BEGIN Record set

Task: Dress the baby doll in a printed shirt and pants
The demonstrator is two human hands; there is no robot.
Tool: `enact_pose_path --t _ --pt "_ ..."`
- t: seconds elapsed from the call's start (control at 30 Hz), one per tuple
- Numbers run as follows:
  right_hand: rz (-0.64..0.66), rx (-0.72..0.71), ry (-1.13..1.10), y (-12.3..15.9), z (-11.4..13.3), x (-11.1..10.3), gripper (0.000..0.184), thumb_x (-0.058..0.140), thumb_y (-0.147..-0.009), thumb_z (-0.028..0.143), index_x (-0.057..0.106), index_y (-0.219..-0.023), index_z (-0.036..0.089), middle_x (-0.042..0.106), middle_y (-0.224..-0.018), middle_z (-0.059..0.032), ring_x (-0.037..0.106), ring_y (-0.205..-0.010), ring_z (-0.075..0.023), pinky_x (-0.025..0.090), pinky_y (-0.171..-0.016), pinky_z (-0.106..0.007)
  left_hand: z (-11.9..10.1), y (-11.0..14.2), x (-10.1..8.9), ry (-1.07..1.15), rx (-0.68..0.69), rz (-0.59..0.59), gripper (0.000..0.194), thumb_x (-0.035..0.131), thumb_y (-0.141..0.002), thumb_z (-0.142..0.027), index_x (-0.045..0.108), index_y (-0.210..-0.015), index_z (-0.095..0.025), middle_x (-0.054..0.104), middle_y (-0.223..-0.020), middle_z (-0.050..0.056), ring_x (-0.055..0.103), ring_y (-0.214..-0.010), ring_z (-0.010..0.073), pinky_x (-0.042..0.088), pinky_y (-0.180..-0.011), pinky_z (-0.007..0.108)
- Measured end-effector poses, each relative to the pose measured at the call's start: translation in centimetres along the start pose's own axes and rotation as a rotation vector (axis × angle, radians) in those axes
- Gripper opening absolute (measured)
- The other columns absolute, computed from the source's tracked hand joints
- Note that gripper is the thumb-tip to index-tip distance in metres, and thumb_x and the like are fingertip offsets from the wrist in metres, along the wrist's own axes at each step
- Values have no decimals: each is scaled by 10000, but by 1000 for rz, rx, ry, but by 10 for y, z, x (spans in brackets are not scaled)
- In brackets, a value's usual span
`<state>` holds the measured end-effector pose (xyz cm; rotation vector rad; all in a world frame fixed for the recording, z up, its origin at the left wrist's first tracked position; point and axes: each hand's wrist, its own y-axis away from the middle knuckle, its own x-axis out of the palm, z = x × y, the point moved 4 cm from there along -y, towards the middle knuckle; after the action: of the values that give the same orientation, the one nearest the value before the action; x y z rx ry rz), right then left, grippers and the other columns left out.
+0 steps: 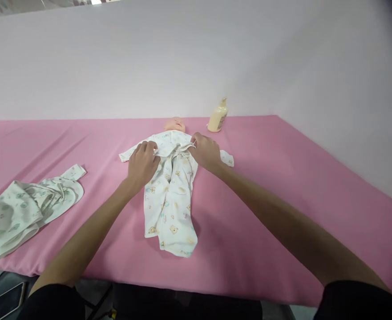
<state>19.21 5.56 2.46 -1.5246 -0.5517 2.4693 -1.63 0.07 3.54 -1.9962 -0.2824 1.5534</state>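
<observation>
A baby doll (175,125) lies on its back on the pink cloth, its head toward the wall. It wears a white baby garment (174,213) printed with small bears, with sleeves spread to both sides and the lower part reaching toward me. My left hand (143,163) is closed on the garment's fabric at the doll's left-of-view side, near the chest. On the other side, my right hand (205,150) pinches an edge or thin tie of the same garment. The fabric between the hands is bunched, and the fingertips are partly hidden.
A second white baby garment (22,209) with green print lies crumpled at the left. Behind the doll, a pale yellow pump bottle (218,116) stands near the wall (132,62). The pink cloth (256,249) covers the table to its front edge. A phone (4,302) rests below at the left.
</observation>
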Motion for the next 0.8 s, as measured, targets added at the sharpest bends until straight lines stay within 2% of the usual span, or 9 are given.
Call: enact_pose_path --t 0.07,0.17,0.27,0.33,0.43,0.53,0.63,0.8 --pt "-59 -41 -143 4 0 -5 213 504 -802 154 533 -1008 204 642 -943 -84 581 -784 -243 413 -668 -353 -6 8 2 -51 96 -25 242 499 -845 -115 539 -1070 -193 582 -1027 92 546 -935 228 424 -686 321" --pt "-190 -301 -211 15 8 -15 295 438 -804 66 538 -1050 192 586 -1104 -125 579 -920 -246 453 -774 -386 -26 23 9 -141 288 -10 150 483 -891 -115 579 -989 -176 548 -970 104 510 -870 224 421 -698 333" --pt "-197 -633 -31 30 16 -16 294 396 -856 21 624 -913 198 554 -1247 -145 522 -1125 -283 414 -899 -436 -46 33 16 -169 448 18 175 457 -924 -115 616 -954 -180 543 -968 109 497 -858 224 415 -719 350" --pt "-132 -768 111 37 17 -11 316 417 -872 6 666 -844 199 531 -1353 -135 481 -1202 -301 385 -925 -450 -51 32 20 -178 453 24 191 474 -912 -111 642 -965 -186 552 -1034 126 502 -933 250 419 -762 372" --pt "-112 -752 242 40 13 -6 331 451 -881 8 717 -925 200 488 -1448 -133 474 -1217 -311 364 -920 -455 -48 23 23 -186 333 5 187 496 -892 -126 668 -950 -171 556 -1137 159 494 -1038 302 419 -818 415" --pt "-142 -658 269 38 9 -4 254 496 -935 134 717 -1045 188 514 -1419 -160 494 -1183 -321 367 -894 -451 -40 13 24 -205 233 -34 226 452 -917 -158 675 -955 -142 562 -1182 196 491 -1088 339 414 -836 456" --pt "-159 -639 277 35 12 0 249 485 -981 263 708 -1050 176 553 -1371 -163 514 -1151 -322 368 -878 -442 -33 7 26 -229 182 -41 261 428 -931 -175 679 -976 -121 568 -1215 222 493 -1129 370 407 -842 486" --pt "-193 -556 297 27 14 9 249 459 -993 262 680 -1051 160 596 -1288 -167 542 -1084 -316 365 -845 -421 -30 3 26 -254 148 -68 293 397 -952 -178 687 -958 -132 586 -1240 217 496 -1187 387 397 -864 500"
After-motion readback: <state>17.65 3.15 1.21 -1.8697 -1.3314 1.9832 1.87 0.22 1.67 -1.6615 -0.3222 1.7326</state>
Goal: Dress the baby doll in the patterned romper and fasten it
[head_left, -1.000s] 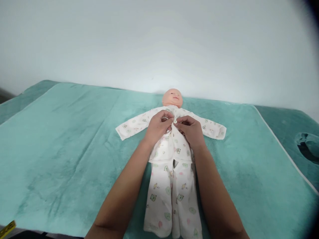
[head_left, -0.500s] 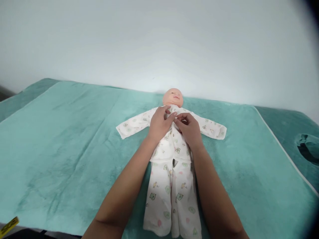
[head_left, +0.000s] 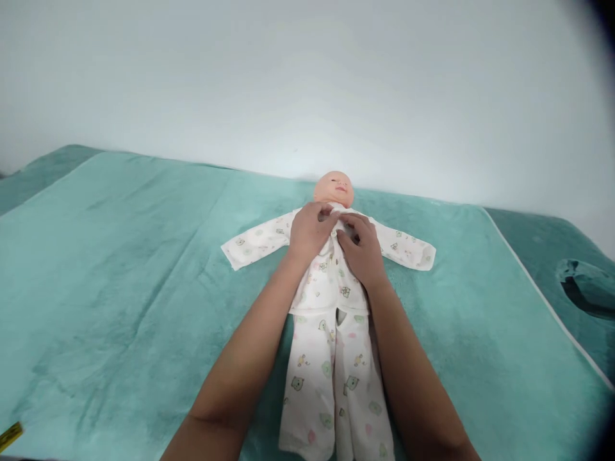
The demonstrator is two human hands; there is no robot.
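Note:
A baby doll (head_left: pixel 334 187) lies on its back, head toward the wall, sleeves spread to both sides. It wears a white long-sleeved baby shirt (head_left: pixel 314 294) printed with small animals and leaves. At the upper chest, my left hand (head_left: pixel 309 232) grips the shirt front between bent thumb and fingers. My right hand (head_left: pixel 364 251) holds the same front from the other side, its fingertips close to the left ones. A small button (head_left: pixel 334 234) shows between the hands. Matching white trousers (head_left: pixel 307 384) cover the legs. The cloth under my fingers is mostly hidden.
A light green blanket (head_left: pixel 120 275) lies under the doll, over a darker green cover (head_left: pixel 533 240). A white wall (head_left: pixel 288 83) rises behind. At right is a clear oval object with a dark band (head_left: pixel 589 291). Something yellow (head_left: pixel 10 437) pokes in at lower left.
My fingers have shifted slightly at the chest; the right hand has turned a little and the button now shows between the hands. The view has moved slightly.

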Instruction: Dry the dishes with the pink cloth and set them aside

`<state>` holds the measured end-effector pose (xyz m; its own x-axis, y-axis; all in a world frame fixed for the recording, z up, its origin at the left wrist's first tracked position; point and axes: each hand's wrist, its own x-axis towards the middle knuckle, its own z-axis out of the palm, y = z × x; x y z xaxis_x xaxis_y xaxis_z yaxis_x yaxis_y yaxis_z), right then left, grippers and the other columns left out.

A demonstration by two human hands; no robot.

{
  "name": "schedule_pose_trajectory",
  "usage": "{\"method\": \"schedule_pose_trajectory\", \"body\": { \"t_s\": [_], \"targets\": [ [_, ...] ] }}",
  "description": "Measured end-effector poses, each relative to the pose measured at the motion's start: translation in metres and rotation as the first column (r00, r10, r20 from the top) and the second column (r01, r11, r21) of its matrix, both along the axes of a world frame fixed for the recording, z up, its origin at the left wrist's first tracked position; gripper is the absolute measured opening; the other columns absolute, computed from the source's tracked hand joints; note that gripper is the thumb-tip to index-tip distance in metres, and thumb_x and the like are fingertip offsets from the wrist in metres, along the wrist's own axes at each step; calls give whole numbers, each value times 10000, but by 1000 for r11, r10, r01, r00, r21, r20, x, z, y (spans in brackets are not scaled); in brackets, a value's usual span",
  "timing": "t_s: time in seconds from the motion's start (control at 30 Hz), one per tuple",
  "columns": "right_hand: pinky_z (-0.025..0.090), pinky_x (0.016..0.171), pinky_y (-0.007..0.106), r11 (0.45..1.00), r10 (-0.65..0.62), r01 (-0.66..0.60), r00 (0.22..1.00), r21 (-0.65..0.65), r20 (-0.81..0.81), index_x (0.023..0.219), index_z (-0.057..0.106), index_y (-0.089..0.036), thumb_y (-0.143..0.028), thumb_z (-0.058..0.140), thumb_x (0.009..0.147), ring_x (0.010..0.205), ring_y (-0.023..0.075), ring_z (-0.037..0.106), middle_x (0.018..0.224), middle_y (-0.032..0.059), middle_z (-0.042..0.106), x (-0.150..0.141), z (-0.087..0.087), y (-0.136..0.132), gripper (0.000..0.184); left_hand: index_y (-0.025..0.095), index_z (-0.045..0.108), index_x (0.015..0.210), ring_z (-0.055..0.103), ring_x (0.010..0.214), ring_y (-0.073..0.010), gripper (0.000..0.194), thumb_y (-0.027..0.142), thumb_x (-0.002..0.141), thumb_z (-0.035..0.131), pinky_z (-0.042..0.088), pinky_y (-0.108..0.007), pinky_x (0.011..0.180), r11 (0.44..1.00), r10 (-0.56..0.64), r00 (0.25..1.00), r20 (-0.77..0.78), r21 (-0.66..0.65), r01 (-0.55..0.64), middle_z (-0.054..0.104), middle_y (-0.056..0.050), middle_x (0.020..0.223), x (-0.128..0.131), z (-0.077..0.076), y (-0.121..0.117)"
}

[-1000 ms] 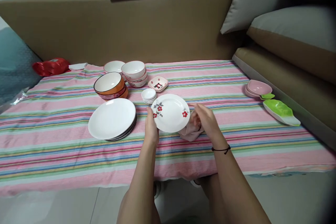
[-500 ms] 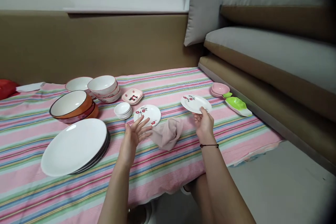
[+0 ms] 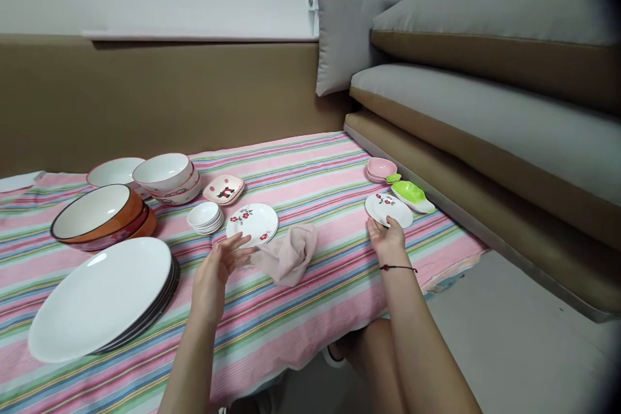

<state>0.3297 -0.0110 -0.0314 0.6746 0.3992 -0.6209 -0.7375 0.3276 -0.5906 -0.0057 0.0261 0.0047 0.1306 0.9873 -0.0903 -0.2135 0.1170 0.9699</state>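
My right hand (image 3: 389,239) grips the near edge of a small white plate (image 3: 385,208) with red flowers, thumb on top. That plate is beside a green leaf-shaped dish (image 3: 411,196) and a pair of pink bowls (image 3: 381,168). My left hand (image 3: 219,268) is empty, fingers apart, near a small stack of similar flowered plates (image 3: 257,220). A crumpled pale pink cloth (image 3: 290,255) lies just right of those plates, on the striped cloth.
Large white oval plates (image 3: 104,294) are stacked at the left. Behind them stand orange bowls (image 3: 99,213), white bowls (image 3: 165,174), small white dishes (image 3: 204,215) and square pink dishes (image 3: 224,189). Stacked grey-brown cushions (image 3: 466,103) border the right side.
My right hand has carried the flowered plate rightward and lower, close to the green dish. My left hand stays empty near the plate stack. The whole view has shifted.
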Motion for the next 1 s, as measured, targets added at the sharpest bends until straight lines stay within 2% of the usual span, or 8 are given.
{"method": "schedule_pose_trajectory", "body": {
  "t_s": [0.37,0.5,0.6,0.7,0.77,0.87,0.93,1.0],
  "targets": [
    [556,655,208,990,137,-136,989,25,-56,900,467,-188,-214,417,854,843,119,641,969,67,600,-7,5,-2,73,109,634,1070,670,840,-221,508,530,804,532,500,-348,786,999,45,999,-22,30,-45,690,-135,1069,3,-9,8],
    [563,712,280,968,248,-245,966,55,-70,882,489,-185,-232,437,846,899,164,649,1017,92,628,-27,10,0,79,152,655,1011,654,830,-208,423,507,822,525,498,-334,744,984,92,968,-235,173,-51,700,-98,1023,3,-17,7],
    [545,780,345,856,510,-513,859,67,57,890,553,-187,-258,520,795,940,202,647,1076,90,649,-63,13,3,123,188,677,947,620,857,-215,305,442,819,567,467,-345,774,903,140,792,-594,405,144,703,-72,984,8,-21,4],
    [499,843,353,708,669,-693,597,-136,443,912,617,-182,-372,608,730,984,225,619,1063,85,662,-101,12,10,263,192,666,962,571,926,-231,264,403,837,569,413,-372,848,767,206,602,-772,509,391,696,-66,969,16,-21,-2],
    [457,900,383,696,656,-627,354,-351,667,919,633,-170,-409,619,702,1007,243,593,1039,87,662,-118,9,16,323,198,649,991,548,950,-233,284,425,841,567,389,-375,851,728,213,537,-816,499,470,685,-62,985,22,-20,-7],
    [400,968,419,757,590,-373,38,-536,806,958,629,-154,-361,566,726,1053,257,555,1058,105,643,-119,2,26,318,206,635,942,526,958,-242,319,491,803,597,346,-391,836,717,217,436,-874,445,537,671,-56,969,33,-21,-14],
    [345,1029,438,820,541,-198,-37,-537,840,1018,610,-131,-319,546,733,1149,276,502,1163,145,596,-103,-4,29,348,200,623,863,520,944,-244,276,467,792,617,322,-394,825,707,224,366,-903,409,577,662,-55,930,41,-24,-18],
    [226,1104,479,853,513,57,94,-519,853,1138,550,-96,-314,590,700,1313,319,341,1351,206,451,-76,-11,27,491,192,606,792,522,916,-231,184,375,813,603,310,-382,809,691,229,329,-916,391,608,649,-52,884,46,-27,-19]
  ]
}}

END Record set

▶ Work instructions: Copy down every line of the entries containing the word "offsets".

▶ Reply to the task:
- Note that gripper is the thumb-tip to index-tip distance in metres, and thumb_x and the like are fingertip offsets from the wrist in metres, along the wrist's own axes at each step
  "description": "Measured end-effector poses, each relative to the pose measured at the motion's start: translation in metres and rotation as the first column (r00, r10, r20 from the top) and the second column (r01, r11, r21) of its matrix, both along the axes of a world frame fixed for the recording, z up, its origin at the left wrist's first tracked position; gripper is the absolute measured opening; the other columns absolute, computed from the source's tracked hand joints; note that gripper is the thumb-tip to index-tip distance in metres, and thumb_x and the like are fingertip offsets from the wrist in metres, along the wrist's own axes at each step; calls give whole numbers, each value times 10000, but by 1000 for r11, r10, r01, r00, r21, r20, x, z, y (spans in brackets are not scaled); in brackets, a value's usual span",

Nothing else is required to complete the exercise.